Now we jump forward three hundred years to the Wars of the Roses. There was a certain knight named Sir Thomas Malory (probably from Warwickshire) who sided with the Lancastrians. When the Yorkist faction gained the ascendancy, Sir Thomas was clapped into prison. He was not, strictly speaking, a political prisoner, however. He was in prison because he belonged there, since it appears that he was a career criminal more than a political partisan. There may have been some politics involved in the various charges leveled against him, of course, but the preponderance of evidence suggests that he was a sort of medieval Jesse James, leading a gang of outlaws on a rampage through southern England. He was imprisoned for sedition, murder, the attempted murder of the Duke of Buckingham, cattle-rustling, horse theft, the looting of monasteries, jail-breaking and not infrequently of rape. Sir Thomas seems to have been a very bad boy.

He was still a nobleman, however, and a sometime member of parliament, so he was able to persuade his jailors to let him visit a nearby library (under guard, of course). Sir Thomas was quite proud of his facility in the French language, and he whiled away the hours of his incarceration translating the endless French romances dealing with (what else?) King Arthur. The end result was the work we now know as Le Morte d Arthur.

A technological breakthrough along about then ensured a wide distribution of Malorys work. William Caxton had a printing press, and he evidently grew tired of grinding out religious pamphlets, so, sensing a potential market, he took Malorys manuscript and edited it in preparation for a printing run. I think we underestimate Caxtons contribution to Le Morte d Arthur. If we can believe most scholars, Malorys original manuscript was pretty much a hodgepodge of disconnected tales, and Caxton organized them into a coherent whole, giving us a story with a beginning, a middle, and an end.

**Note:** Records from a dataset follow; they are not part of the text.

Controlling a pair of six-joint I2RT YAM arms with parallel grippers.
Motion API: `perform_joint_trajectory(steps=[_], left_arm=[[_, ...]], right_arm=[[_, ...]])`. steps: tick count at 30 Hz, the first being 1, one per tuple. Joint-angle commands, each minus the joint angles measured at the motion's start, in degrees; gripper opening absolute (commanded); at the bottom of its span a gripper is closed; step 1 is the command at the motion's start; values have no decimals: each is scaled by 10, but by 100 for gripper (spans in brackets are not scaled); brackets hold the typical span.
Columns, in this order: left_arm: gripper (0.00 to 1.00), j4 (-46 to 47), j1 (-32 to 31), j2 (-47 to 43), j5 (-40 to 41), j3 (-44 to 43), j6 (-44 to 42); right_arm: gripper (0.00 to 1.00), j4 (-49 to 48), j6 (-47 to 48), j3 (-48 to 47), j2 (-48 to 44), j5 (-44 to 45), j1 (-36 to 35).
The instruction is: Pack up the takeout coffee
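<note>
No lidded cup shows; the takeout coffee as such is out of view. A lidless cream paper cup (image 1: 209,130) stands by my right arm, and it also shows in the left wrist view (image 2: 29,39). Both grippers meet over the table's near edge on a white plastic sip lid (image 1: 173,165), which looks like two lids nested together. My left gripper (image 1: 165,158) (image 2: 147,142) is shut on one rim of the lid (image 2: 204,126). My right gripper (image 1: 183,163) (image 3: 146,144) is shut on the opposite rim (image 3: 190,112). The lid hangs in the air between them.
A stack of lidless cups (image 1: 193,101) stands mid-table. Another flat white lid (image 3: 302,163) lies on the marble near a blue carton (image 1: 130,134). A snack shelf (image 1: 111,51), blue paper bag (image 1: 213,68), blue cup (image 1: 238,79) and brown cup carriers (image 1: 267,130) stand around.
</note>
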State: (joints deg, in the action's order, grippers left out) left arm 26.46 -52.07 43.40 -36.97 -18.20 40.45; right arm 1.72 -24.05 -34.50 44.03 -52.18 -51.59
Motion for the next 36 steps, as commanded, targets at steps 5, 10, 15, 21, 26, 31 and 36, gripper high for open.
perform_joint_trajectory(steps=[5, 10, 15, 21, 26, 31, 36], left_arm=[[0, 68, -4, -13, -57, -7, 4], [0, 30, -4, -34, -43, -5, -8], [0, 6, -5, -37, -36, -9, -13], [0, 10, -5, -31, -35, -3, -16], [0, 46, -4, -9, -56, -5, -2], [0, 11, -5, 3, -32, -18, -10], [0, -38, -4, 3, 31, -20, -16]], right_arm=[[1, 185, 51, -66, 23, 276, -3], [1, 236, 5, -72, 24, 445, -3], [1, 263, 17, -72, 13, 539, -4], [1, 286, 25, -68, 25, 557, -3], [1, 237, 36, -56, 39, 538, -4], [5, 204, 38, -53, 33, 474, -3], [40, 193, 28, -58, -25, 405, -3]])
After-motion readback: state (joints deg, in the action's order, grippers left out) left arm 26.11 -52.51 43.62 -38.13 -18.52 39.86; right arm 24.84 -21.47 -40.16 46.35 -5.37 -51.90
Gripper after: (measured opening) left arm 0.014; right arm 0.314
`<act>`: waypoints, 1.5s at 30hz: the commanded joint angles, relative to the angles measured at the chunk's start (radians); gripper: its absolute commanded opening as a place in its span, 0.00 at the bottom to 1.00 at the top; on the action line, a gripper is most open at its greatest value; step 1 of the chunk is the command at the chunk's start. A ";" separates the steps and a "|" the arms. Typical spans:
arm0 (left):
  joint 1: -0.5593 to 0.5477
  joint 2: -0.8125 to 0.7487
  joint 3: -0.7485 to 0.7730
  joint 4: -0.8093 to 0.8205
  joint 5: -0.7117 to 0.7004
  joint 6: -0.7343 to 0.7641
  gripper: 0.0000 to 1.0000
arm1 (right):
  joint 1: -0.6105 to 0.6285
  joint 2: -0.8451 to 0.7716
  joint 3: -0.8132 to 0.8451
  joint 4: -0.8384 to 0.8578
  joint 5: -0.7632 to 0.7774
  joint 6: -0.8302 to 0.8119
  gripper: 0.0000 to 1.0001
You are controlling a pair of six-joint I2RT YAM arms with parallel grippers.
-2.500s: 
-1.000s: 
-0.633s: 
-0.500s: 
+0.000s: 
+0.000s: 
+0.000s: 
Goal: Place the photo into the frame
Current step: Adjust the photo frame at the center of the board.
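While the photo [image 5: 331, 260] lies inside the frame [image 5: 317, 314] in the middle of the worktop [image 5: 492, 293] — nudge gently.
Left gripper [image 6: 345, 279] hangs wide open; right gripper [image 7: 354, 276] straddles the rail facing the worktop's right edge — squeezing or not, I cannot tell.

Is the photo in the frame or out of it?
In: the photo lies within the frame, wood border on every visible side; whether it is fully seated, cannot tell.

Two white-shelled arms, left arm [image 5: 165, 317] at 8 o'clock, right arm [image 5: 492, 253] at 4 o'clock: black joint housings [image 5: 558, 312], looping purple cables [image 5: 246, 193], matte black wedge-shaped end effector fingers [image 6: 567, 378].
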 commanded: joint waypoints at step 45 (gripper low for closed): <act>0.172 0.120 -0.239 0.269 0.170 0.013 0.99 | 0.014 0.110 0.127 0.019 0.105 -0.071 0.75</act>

Now we jump forward another four hundred years. Queen Victoria ascended the British throne at the age of seventeen. Queen Victoria had opinions. Queen Victoria didnt approve of naughty stuff. Queen Victoria had a resident poet, Alfred Lord Tennyson, and he cleaned up Malory for his queen to produce a work he called Idylls of the King. Idylls of the King is a fairly typical Victorian bowdlerization that accepted the prevailing attitude of the time that Le Morte d Arthur was little more than bold bawdry and open manslaughter. It glossed over such picky little details as the fact that Guinevere was an adulteress, that King Arthur did have an incestuous affair with his half-sister, Morgan le Fay, and other improprieties.